ACTION ITEM:
Among the entries below, how many lines include the string "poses"? Answer with only the number.

-*-*-

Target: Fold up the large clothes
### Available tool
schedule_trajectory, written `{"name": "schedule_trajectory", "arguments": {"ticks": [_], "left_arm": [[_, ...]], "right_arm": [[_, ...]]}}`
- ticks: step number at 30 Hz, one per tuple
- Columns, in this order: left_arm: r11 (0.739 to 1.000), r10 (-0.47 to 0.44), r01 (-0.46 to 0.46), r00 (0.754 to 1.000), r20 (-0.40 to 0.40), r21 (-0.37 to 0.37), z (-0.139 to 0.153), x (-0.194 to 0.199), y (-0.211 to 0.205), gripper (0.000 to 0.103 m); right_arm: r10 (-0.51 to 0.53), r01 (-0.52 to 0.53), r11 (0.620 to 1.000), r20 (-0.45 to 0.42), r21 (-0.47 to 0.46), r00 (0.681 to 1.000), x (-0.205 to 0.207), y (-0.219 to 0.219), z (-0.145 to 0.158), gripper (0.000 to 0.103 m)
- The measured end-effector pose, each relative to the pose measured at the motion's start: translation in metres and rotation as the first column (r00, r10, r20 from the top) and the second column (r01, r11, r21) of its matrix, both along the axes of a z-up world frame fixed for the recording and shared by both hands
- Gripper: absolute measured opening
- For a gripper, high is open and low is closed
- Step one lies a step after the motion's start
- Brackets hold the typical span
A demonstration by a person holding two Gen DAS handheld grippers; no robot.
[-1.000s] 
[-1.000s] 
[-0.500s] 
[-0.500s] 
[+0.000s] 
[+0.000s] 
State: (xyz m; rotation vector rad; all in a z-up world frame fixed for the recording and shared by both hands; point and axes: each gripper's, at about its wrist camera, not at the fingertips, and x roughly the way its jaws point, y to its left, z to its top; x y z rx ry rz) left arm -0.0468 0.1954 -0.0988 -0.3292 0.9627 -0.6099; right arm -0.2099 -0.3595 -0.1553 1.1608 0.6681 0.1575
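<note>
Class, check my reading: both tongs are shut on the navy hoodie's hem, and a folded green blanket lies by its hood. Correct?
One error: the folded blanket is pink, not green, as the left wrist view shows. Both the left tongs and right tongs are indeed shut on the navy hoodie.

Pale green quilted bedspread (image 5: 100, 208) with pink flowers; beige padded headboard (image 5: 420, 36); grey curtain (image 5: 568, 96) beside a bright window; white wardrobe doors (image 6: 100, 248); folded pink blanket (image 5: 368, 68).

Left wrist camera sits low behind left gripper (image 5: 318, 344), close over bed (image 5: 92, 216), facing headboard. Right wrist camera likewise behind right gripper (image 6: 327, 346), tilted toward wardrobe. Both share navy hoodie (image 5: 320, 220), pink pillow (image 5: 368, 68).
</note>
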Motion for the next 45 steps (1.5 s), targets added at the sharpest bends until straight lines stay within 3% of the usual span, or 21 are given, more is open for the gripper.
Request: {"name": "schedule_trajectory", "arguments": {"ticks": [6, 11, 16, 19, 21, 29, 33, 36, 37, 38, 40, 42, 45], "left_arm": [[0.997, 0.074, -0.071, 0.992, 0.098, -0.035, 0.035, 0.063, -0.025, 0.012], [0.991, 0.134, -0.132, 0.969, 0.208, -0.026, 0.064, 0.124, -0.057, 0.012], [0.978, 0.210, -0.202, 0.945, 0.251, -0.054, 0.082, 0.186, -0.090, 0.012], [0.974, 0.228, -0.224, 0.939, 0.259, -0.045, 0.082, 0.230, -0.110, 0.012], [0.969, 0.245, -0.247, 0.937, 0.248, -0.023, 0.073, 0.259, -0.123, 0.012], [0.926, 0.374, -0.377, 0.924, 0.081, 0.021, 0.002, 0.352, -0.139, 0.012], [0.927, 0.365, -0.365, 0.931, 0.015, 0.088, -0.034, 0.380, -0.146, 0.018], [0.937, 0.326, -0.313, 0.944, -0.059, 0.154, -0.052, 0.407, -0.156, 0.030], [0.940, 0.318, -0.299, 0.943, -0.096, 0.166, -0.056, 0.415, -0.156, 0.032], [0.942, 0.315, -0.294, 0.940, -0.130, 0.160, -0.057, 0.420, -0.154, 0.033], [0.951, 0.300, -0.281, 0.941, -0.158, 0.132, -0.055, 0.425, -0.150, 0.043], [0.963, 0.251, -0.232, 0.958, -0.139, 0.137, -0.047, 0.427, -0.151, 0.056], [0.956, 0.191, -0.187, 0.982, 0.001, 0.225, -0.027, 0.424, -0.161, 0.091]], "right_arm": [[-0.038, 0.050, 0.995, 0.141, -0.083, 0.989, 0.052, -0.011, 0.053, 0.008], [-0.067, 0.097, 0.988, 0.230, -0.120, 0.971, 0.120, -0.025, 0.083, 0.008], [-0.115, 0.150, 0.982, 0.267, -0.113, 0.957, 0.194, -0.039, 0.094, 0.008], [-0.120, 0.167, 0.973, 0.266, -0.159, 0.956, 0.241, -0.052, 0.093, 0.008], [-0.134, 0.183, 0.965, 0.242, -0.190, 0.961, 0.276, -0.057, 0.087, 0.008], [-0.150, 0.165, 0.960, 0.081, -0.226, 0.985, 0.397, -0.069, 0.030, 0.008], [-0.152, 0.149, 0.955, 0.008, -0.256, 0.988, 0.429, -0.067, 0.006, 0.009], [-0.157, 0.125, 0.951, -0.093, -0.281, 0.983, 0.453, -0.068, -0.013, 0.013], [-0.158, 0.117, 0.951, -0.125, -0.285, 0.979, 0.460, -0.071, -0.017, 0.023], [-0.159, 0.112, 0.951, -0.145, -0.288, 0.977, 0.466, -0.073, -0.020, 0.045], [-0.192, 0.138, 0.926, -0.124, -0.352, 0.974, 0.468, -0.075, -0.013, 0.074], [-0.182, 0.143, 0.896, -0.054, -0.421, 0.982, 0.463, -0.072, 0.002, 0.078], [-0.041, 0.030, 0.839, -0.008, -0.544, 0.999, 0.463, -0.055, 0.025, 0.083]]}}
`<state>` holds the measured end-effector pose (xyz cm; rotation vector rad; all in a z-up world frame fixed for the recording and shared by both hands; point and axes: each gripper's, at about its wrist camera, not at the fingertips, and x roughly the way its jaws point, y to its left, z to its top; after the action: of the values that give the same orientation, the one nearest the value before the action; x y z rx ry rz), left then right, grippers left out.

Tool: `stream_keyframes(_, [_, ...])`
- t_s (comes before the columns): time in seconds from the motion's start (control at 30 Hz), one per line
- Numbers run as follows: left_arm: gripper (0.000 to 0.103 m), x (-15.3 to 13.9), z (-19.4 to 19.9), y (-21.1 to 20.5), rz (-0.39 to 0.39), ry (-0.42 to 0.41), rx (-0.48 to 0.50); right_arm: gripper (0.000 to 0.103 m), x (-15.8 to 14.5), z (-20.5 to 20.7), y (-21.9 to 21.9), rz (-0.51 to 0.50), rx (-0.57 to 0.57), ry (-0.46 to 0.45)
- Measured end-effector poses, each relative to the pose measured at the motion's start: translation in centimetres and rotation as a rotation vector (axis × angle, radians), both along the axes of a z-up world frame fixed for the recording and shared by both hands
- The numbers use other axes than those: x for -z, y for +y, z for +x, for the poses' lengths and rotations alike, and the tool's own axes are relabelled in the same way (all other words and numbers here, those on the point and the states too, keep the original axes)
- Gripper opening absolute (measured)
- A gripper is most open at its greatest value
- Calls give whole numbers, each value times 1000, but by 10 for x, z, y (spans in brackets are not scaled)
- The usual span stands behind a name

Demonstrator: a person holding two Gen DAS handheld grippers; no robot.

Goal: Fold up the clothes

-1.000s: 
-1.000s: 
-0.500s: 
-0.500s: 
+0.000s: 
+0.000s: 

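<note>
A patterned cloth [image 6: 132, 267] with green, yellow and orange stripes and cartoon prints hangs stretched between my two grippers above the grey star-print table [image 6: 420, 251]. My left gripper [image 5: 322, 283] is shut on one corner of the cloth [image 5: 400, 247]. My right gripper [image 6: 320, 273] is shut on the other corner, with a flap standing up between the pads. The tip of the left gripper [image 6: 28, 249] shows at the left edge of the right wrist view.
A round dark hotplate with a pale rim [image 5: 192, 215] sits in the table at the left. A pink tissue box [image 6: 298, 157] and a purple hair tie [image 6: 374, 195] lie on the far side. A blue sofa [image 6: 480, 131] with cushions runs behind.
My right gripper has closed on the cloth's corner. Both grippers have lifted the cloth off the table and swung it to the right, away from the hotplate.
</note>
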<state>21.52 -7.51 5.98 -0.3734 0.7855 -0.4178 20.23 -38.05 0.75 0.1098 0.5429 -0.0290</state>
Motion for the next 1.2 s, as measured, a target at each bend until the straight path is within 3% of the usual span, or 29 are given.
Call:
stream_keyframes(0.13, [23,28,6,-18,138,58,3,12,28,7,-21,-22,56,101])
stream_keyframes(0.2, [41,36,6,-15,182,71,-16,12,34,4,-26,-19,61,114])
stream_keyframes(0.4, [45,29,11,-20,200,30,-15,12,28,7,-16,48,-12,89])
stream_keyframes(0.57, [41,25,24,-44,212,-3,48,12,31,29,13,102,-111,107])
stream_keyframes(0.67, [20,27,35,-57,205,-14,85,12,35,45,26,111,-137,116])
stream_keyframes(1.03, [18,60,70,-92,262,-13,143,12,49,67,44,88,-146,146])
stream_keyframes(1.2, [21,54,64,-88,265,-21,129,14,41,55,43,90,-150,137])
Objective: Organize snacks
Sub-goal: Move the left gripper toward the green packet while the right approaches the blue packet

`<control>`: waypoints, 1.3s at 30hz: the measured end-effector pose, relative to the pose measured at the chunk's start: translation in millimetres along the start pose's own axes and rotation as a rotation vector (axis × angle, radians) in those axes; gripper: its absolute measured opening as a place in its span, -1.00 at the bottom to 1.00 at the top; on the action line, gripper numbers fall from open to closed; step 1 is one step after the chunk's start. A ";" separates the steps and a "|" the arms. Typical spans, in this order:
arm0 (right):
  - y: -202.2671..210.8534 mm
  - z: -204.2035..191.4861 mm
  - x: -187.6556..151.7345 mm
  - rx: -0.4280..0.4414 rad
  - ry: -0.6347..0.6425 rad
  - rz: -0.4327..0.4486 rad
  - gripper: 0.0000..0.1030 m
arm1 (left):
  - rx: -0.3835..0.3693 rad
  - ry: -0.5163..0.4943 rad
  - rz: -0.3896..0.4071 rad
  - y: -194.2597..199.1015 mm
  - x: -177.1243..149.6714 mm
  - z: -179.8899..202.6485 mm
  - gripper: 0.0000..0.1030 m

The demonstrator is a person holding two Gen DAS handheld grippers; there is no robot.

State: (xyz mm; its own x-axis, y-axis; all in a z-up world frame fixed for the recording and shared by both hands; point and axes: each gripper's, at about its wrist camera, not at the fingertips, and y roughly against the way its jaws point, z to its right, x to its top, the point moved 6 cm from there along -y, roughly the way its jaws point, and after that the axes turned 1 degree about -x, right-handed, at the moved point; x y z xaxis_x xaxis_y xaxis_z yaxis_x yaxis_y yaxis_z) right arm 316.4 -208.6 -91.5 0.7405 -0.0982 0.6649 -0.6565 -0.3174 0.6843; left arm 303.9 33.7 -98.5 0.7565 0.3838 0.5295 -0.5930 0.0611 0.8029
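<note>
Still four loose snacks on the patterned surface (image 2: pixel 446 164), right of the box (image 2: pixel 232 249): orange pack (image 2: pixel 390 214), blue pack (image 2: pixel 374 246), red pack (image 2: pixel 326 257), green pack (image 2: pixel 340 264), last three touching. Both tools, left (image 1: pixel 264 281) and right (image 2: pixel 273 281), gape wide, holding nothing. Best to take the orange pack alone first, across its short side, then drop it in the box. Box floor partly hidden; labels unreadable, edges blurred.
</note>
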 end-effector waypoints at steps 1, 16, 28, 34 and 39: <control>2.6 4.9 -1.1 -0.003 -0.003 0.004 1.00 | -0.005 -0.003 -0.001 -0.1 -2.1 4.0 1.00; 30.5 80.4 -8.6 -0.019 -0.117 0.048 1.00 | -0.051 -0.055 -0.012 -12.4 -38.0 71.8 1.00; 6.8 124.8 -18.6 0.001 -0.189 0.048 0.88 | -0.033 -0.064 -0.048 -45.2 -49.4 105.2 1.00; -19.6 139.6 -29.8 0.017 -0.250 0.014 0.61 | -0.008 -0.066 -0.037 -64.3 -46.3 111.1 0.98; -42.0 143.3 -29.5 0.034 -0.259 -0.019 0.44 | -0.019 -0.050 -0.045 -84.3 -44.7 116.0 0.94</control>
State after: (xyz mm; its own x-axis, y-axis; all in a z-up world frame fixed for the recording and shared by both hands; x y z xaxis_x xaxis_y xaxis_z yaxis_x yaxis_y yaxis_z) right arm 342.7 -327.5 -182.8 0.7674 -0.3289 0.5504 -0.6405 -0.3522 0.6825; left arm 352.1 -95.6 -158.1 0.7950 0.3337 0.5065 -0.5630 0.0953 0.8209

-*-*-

ANSWER FOR THIS EXERCISE:
2